The government of Kenya has unveiled a proposal to transition the country’s civil service workforce from permanent and pensionable terms to fixed-term contracts. This policy shift, which targets more than one million public officers, aims to address the unsustainable growth of the national wage bill and instill a culture of performance-based accountability across all levels of government.
The transition is expected to affect a wide range of public sector roles, including those supporting the nation’s infrastructure and construction sectors. Under the new framework, employees who currently enjoy indefinite tenure will move to contracts that are renewable based on measurable results.
The Cabinet Secretary for Public Service, Performance, and Delivery Management, Moses Kuria, indicated that the move is necessary to align the public service with the National Wage Bill.
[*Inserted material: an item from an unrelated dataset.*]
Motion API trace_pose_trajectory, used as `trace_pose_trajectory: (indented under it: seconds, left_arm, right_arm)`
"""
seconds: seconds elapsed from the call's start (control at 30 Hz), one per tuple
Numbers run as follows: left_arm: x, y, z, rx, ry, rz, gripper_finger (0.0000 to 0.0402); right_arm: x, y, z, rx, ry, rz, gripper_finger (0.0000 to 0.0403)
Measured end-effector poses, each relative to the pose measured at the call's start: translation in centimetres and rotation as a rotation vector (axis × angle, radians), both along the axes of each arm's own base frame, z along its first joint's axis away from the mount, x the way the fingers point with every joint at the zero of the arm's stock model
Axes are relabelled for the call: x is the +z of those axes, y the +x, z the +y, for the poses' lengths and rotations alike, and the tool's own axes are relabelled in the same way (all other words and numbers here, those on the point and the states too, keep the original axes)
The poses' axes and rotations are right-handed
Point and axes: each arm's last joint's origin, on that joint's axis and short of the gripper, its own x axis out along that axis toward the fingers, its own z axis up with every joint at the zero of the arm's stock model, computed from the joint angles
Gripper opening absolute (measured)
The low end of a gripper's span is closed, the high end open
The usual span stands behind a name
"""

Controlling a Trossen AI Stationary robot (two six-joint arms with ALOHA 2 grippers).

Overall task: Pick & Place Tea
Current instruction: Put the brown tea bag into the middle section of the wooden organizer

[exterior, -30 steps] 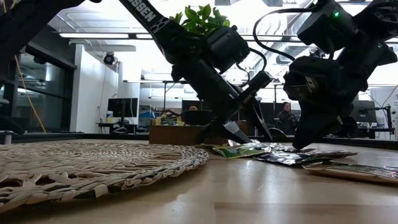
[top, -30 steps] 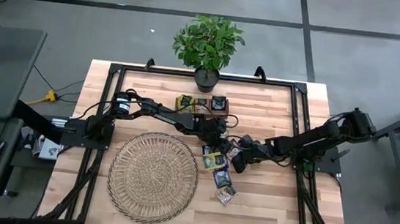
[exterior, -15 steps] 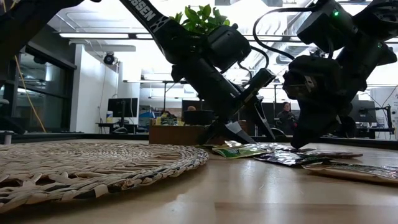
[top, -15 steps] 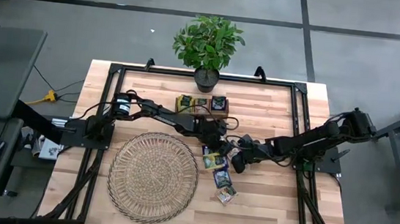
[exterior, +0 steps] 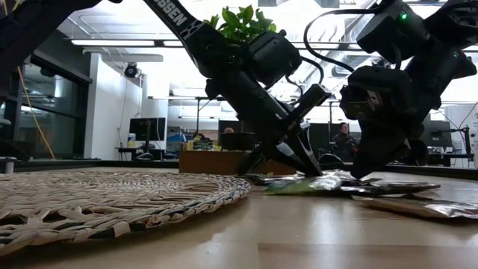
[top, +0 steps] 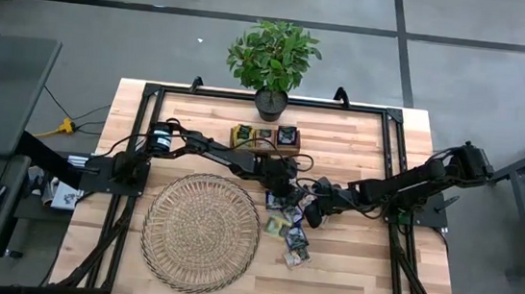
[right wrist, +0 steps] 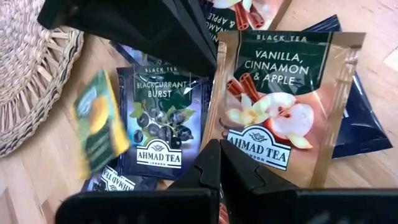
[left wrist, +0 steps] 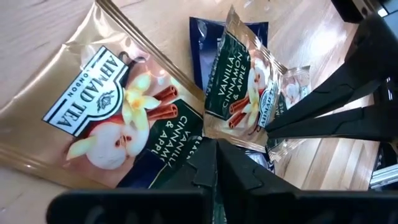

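Note:
Several tea sachets (top: 288,229) lie loose on the wooden table between the round wicker mat (top: 201,230) and my two grippers. Among them are a dark blackcurrant sachet (right wrist: 155,130), a yellow-green one (right wrist: 99,127) and pale vanilla ones (left wrist: 118,118). My left gripper (top: 289,197) reaches in from the left, slants down into the pile and is shut on a vanilla sachet (left wrist: 245,81). My right gripper (top: 311,210) comes from the right, shut, its tips low over another vanilla sachet (right wrist: 273,106). More sachets sit in the wooden tray (top: 265,138). My left gripper pinches the lower edge (left wrist: 219,135) of the vanilla sachet between its two fingers, which slant down from the table's left. That sachet stands tilted up from the pile, its lower part among the others. My right gripper's shut tips stand at the other vanilla sachet's edge (right wrist: 239,163); I cannot tell whether they touch it.
A potted plant (top: 273,61) stands at the table's far edge behind the tray. The two grippers are close together (exterior: 336,161) over the pile. The black frame (top: 400,228) runs along the table's sides. Bare wood lies near the front right.
My left gripper has shut, its fingers closing together down in the pile. The sachets have shifted: the yellow-green one has slid toward the table's near edge, and a vanilla one has tipped up at the fingertips. My right gripper has kept still.

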Motion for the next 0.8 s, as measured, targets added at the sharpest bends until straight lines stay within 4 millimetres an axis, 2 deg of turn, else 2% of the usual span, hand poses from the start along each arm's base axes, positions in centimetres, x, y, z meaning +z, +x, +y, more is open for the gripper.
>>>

Currently, public servants consume over 50 per cent of the country's tax revenue, a figure the executive describes as a significant burden on the national treasury.
This reform follows previous shifts in specialized sectors of the public service. For instance, the Parliamentary Service Commission successfully transitioned senior management officials to five-year contracts starting in 2021. The current proposal seeks to expand this model to the broader civil service, including technical and administrative staff.
The government maintains that the new terms will improve service delivery by making employment conditional on meeting performance targets. By moving away from the "permanent" designation, the state hopes to eliminate complacency and create a more responsive workforce.
Under the proposed guidelines, contracts will remain pensionable, although the duration of service will be fixed. This distinction is intended to protect the retirement benefits of workers while allowing the government to manage its human resource requirements more flexibly.
Legal experts have noted that any unilateral variation of existing employment contracts may face hurdles under the Employment Act 2007. To comply with the law, the government must engage in thorough consultations with civil servants and their representative unions before implementing the conversion.
The Public Service Commission has previously explored three-year contract cycles for new entrants, aiming to phase out permanent terms at entry cadres. The current push signifies a broader intent to apply these rules to existing staff as well.
Legislators supporting the reform argue that fixed-term contracts will create more opportunities for Kenya's youth. By increasing staff turnover and emphasizing merit, the government believes it can modernize public institutions and ensure taxpayers receive value for money.
The proposal will now undergo cabinet review and further stakeholder engagement. If approved, it will represent the most significant overhaul of Kenya’s public labor market in decades, directly impacting the workforce responsible for overseeing major national projects and administrative services.